New Zealand-born Australian artist

Harold Septimus Power, usually known as H. Septimus Power or H. S. Power (31 December 1877 – 3 January 1951), was a New Zealand-born Australian artist, who was an official war artist for Australia in World War I.

==Early life==
Harold Septimus Power was born on 31 December 1877, in Dunedin, New Zealand, to Peter Power, an Irish-born hatter, and his Scottish wife Jane (née Amers). His family migrated to Australia when he was six. Despite his desire to become an artist his father sent him to study veterinary surgery for four years. Septimus befriended Walter Withers who advised his father to let his son become an artist.

==Early paintings==
After varied occupations, Power moved to Adelaide where he began his art studies.

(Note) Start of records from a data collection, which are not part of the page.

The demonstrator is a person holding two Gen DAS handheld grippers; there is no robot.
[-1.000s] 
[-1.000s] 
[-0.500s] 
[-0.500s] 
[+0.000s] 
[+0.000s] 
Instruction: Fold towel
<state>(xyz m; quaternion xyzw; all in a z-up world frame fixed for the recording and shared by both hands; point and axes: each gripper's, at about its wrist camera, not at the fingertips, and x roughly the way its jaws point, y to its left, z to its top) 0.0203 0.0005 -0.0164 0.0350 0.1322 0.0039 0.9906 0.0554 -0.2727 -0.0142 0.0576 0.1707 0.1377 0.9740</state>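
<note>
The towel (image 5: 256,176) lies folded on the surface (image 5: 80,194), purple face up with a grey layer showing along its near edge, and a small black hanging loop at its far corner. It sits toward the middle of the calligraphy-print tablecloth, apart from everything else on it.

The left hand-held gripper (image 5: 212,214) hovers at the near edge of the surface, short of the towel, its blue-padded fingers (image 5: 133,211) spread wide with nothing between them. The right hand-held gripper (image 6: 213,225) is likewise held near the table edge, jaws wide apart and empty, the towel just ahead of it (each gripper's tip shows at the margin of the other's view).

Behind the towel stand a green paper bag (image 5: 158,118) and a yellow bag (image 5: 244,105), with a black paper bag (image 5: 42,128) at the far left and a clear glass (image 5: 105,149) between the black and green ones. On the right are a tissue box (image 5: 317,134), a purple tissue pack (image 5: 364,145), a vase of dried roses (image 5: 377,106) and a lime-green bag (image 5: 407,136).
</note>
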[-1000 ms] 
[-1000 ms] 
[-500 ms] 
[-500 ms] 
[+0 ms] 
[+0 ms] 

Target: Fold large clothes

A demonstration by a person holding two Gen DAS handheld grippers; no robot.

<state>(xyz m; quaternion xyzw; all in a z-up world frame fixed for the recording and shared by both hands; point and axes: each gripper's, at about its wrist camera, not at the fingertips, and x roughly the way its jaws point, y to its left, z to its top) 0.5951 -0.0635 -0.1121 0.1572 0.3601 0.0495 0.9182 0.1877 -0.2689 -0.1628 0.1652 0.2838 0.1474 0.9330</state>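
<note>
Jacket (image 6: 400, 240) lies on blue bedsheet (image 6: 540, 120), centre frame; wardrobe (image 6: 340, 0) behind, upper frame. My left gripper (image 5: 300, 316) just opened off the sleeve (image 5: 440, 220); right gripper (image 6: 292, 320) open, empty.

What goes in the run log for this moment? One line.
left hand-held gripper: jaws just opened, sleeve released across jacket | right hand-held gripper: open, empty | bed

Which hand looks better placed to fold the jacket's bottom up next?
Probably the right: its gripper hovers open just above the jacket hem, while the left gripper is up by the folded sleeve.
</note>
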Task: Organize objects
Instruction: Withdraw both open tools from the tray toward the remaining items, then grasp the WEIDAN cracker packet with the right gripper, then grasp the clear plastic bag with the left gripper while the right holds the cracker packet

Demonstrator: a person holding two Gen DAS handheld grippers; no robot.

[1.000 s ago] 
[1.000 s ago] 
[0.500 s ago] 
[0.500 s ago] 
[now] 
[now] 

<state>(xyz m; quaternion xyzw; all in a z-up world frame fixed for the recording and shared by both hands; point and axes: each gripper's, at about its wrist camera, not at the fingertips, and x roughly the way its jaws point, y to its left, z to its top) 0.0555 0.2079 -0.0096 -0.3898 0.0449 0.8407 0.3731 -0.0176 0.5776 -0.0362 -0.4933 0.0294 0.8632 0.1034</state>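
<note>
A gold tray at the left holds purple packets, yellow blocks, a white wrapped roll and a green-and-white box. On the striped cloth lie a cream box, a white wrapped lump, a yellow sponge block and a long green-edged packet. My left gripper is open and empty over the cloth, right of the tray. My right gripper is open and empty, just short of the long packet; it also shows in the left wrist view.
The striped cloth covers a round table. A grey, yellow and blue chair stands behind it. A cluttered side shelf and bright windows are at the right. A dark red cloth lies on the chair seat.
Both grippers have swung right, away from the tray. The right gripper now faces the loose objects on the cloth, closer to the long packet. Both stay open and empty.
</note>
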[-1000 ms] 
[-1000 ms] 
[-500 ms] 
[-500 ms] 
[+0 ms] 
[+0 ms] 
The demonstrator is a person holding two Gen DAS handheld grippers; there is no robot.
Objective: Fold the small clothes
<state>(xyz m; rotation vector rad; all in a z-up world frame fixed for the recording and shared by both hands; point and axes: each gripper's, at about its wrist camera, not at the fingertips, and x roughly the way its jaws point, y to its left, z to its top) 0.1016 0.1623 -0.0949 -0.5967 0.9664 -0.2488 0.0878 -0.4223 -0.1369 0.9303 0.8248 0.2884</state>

He exhibited in 1899 with the Melbourne Art Club then moved to Adelaide where he worked as an illustrator and political cartoonist for the Adelaide Observer, South Australian Register and the Adelaide Critic. In 1904, he was commissioned by the trustees of the Art Gallery of South Australia to paint an animal scene. On 17 September of the same year, he married his first wife Isabel Laura Butterworth.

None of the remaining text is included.